● **PROBLEM DETAILS**
A verbatim reproduction of the following listing is required; omit the pictures.
___
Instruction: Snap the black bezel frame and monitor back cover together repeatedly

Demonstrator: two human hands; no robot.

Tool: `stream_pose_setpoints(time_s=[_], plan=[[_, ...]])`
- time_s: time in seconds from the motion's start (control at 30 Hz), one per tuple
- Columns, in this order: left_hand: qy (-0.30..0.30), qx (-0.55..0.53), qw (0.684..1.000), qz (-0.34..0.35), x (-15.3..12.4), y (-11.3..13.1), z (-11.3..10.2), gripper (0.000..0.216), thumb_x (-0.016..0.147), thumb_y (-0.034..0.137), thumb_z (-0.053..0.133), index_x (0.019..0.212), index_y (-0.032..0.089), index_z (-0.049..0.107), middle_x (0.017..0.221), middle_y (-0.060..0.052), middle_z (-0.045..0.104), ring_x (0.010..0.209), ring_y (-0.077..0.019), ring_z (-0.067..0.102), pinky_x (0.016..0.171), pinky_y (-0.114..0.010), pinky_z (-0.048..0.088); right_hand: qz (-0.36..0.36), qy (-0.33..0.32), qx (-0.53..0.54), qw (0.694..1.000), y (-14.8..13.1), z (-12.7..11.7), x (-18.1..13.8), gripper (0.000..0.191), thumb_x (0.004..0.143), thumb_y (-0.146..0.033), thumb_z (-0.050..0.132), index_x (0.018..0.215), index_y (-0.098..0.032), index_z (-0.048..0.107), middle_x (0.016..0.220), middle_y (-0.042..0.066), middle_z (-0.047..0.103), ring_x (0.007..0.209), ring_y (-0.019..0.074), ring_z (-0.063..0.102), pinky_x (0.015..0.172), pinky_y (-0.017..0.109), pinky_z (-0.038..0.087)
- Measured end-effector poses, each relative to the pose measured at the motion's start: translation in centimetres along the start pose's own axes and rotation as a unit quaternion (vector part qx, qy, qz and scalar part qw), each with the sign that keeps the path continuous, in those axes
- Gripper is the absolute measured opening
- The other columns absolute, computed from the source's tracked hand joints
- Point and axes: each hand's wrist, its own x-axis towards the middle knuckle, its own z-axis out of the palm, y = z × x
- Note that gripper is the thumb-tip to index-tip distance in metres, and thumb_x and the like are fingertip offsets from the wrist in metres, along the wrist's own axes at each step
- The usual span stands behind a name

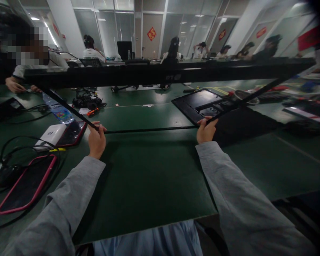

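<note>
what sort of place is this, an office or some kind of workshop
Probably an electronics assembly workshop: the left hand and right hand hold a large black frame over a green bench mat, an opened black panel lies beyond, and other people sit along the benches.

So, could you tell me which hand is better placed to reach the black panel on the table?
Probably the right hand: it grips the frame right beside the panel, while the left hand holds it near the red phone.

frame [160, 73] black. table mat [154, 177] green. sleeves [69, 192] grey. Near left: black tablet [26, 185] with pink rim; beyond it white box [52, 133], red-rimmed phone [73, 132], bottle [59, 112] with blue label. Far door [149, 49]: red diamond sign [152, 33].
</note>
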Motion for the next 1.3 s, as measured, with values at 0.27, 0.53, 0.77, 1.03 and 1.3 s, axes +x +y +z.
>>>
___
● **EXERCISE RESULT**
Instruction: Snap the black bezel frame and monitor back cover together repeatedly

Demonstrator: two human hands; no robot.

Tool: `stream_pose_setpoints(time_s=[_], plan=[[_, ...]])`
- time_s: time in seconds from the motion's start (control at 30 Hz), one per tuple
- Columns, in this order: left_hand: qy (-0.30..0.30), qx (-0.55..0.53), qw (0.684..1.000), qz (-0.34..0.35), x (-15.3..12.4), y (-11.3..13.1), z (-11.3..10.2), gripper (0.000..0.216), thumb_x (-0.016..0.147), thumb_y (-0.034..0.137), thumb_z (-0.053..0.133), index_x (0.019..0.212), index_y (-0.032..0.089), index_z (-0.049..0.107), middle_x (0.017..0.221), middle_y (-0.060..0.052), middle_z (-0.045..0.104), ring_x (0.010..0.209), ring_y (-0.077..0.019), ring_z (-0.067..0.102), pinky_x (0.016..0.171), pinky_y (-0.114..0.010), pinky_z (-0.048..0.088); right_hand: qz (-0.36..0.36), qy (-0.33..0.32), qx (-0.53..0.54), qw (0.694..1.000), y (-14.8..13.1), z (-12.7..11.7), x (-18.1..13.8), gripper (0.000..0.191), thumb_x (0.004..0.143), thumb_y (-0.146..0.033), thumb_z (-0.050..0.132), index_x (0.018..0.215), index_y (-0.098..0.032), index_z (-0.048..0.107), middle_x (0.016..0.220), middle_y (-0.042..0.066), middle_z (-0.047..0.103), ring_x (0.007..0.209), ring_y (-0.019..0.074), ring_z (-0.063..0.102), pinky_x (0.015..0.172), pinky_y (-0.017..0.109), pinky_z (-0.038..0.087)
- Measured end-effector poses, each relative to the pose measured at the motion's start: translation in centimetres along the start pose's own axes and rotation as a unit quaternion (vector part qx, qy, qz and scalar part qw), each with the sign that keeps the path continuous, in those axes
- Gripper is the absolute measured opening
- The other columns absolute, computed from the source's tracked hand joints
- Point and axes: each hand's wrist, its own x-axis towards the middle knuckle, its own z-axis out of the palm, y = z × x
- Note that gripper is the thumb-tip to index-tip distance in metres, and thumb_x and the like are fingertip offsets from the wrist in metres, along the wrist's own axes at each step
- The usual span stands behind a name


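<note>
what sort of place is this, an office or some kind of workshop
Probably an electronics assembly workshop: the left hand and right hand hold a large black frame over a green bench mat, an opened black panel lies beyond, and other people sit along the benches.

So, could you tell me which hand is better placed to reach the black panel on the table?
Probably the right hand: it grips the frame right beside the panel, while the left hand holds it near the red phone.

frame [160, 73] black. table mat [154, 177] green. sleeves [69, 192] grey. Near left: black tablet [26, 185] with pink rim; beyond it white box [52, 133], red-rimmed phone [73, 132], bottle [59, 112] with blue label. Far door [149, 49]: red diamond sign [152, 33].
</note>
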Motion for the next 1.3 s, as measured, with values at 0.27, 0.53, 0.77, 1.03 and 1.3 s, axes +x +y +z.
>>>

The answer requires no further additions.